私はこっちのほうのキャストを鑑賞いたしました。感想は自分とこで書きますが・・・さすが東京二期会、高いレベルの歌唱でした。心から楽しめて、にこにこして帰宅しました。1階席前から3番目だったので歌唱もよく聴こえましたよ。

投稿: naoping | 2008年7月 3日 (木) 20時49分

napingさん、どうもご無沙汰。
つーか、お帰りなさい。
どちらかの日にいらっしゃるんだろうな、と思ってましたよ。
にこにこの帰宅、わかりますよ。
芸人たちは、A組の方が見た目も含めてなりきってました。
ある意味、日本人にしか出せない味だったし、あのワルキューレもそうですが、日本人的な演出ではなかったかと。
記事楽しみにしております。

投稿: yokochan | 2008年7月 4日 (金) 00時03分

 今晩は。
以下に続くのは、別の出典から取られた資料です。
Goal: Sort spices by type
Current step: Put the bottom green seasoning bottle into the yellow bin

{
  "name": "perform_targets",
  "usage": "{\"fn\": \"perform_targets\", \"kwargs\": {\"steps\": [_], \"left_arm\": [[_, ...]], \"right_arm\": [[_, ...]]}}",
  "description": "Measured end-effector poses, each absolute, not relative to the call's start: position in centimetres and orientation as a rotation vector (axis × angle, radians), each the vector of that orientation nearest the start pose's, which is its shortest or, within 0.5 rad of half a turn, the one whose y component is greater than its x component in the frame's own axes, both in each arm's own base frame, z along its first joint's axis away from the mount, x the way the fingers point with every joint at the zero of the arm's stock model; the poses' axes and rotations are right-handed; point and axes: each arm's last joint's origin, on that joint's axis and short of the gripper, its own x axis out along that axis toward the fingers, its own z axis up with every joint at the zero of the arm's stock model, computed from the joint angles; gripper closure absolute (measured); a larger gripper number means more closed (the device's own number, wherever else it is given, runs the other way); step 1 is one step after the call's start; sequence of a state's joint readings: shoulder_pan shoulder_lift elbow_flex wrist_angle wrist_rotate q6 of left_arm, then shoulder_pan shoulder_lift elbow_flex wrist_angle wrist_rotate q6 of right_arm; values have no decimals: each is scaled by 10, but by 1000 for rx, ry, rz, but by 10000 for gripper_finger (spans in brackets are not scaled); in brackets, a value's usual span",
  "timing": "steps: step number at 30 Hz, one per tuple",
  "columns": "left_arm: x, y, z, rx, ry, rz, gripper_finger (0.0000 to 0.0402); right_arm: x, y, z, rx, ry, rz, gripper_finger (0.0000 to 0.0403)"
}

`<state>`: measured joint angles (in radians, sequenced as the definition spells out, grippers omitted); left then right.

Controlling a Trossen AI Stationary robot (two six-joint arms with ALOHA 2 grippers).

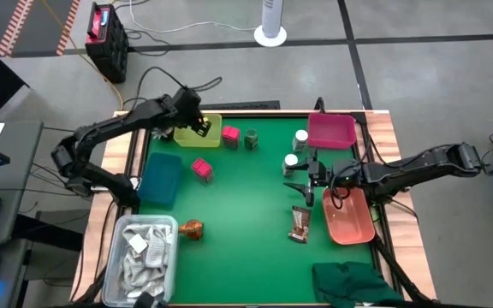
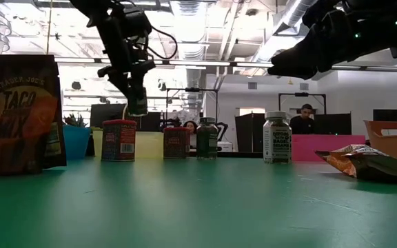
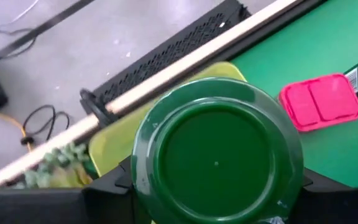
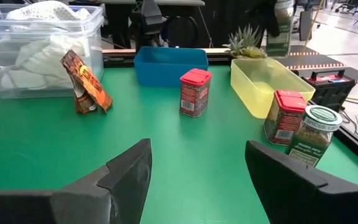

ナクソス島は、レバインのDVDでしか鑑賞したことがありません。でも面白い歌劇ですよね。
ショルティの全曲盤が市立図書館に在るので聴いてみたいです。

投稿: 越後のオックス | 2010年1月18日 (月) 03時03分

越後のオックスさん、こんばんは。
このオペラは、たいへんよく出来てますね。
ウィットにも富んでるし、味わいもいろいろです。
でも歌手泣かせなのでしょうね。

ショルティは、一度聴いたことがあります。
ロンドンのオケがこの作品に似合っておりますし、コロやグルベローヴァも素晴らしい。
でもなぜか、賞味期限の切れたレオンタイン・プライスなのですね・・・・。